MİLLÎ EĞİTİM BAKANI İSMET YILMAZ (Sivas) - Biz yapıyoruz.

KAZIM ARSLAN (Denizli) - Başkasına bırakarak olmaz ki. Hiçbir talep olmadığı hâlde görevden alınan insanlar var.

MİLLÎ EĞİTİM BAKANI İSMET YILMAZ (Sivas) - Yok, yok, biz gerçekten yapıyoruz. Dolayısıyla kanun hükmünde kararname ekine koyarak ihraç ettiklerim Olağanüstü Hâl İnceleme Komisyonuna gidiyor. Oraya gidip de geri dönenler de var, gerçekten var. Yani arkadaşlara sordum: "Dönenler niye döndüler?" Sordukları soru şu... "Efendim, sosyal çevre araştırması yapmıştık. Bir şekilde olağanüstü hâl kuruluyor. Yani biz biliyoruz, bu böyledir ama..." denildi. Öyle denildiyse sanki ilk anda, darbenin olduğu zaman bir tsunami vardı, devletin bir tepki göstermesi normaldi ancak süre geçtikten sonra Komisyon diyor ki: "Sizin böyle bir düşünceniz, inancınız, bunların kamuya..."

(Mikrofon otomatik cihaz tarafından kapatıldı)

MİLLÎ EĞİTİM BAKANI İSMET YILMAZ (Sivas) - Cümlemi tamamlayacağım Başkanım.
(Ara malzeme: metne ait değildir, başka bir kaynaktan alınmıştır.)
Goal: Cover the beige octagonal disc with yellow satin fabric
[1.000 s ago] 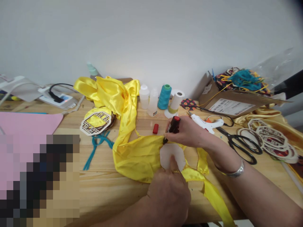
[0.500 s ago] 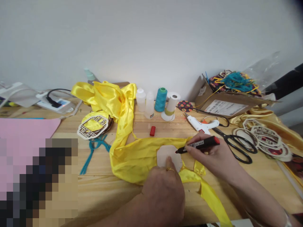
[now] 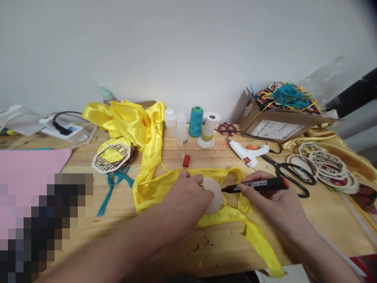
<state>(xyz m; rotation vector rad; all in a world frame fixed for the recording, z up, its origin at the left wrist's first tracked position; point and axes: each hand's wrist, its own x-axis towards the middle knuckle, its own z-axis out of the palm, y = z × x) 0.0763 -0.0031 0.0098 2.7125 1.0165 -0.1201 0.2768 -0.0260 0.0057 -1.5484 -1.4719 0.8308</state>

BAŞKAN - Tamamlayın lütfen.

MİLLÎ EĞİTİM BAKANI İSMET YILMAZ (Sivas) - "Açığa alınması gerekmez." diyor. Dolayısıyla gerek yargı yolu açıldı gerek olağanüstü hâl işlemleri açıldı. İnşallah, bize yargı ne talimat verirse gereğini yerine getiririz. Hukuk devleti olmanın gereği de budur.

Yine, Sayın Balbay "Üniversite öğrencileri için bir af düşünülüyor mu?" dedi. Bu an için biz bir af düşünmüyoruz.

Yine, uzman çavuş ve astsubaylar ayrıldı. Bunlardan tekrar kamuya dönmek isteyenler... Millî Savunma Bakanlığımız -geçmiş dönemlerden biliyorum- en azından o yapının zorlamasıyla kurumlardan ayrılanların tekrar dönmesi için bir hak verdi, sınavlara girme hakkı. Dolayısıyla ben de katılırım bu fikre. Bunu hem İçişleri Bakanımıza hem de Savunma Bakanımıza aynen ileteceğim diyorum.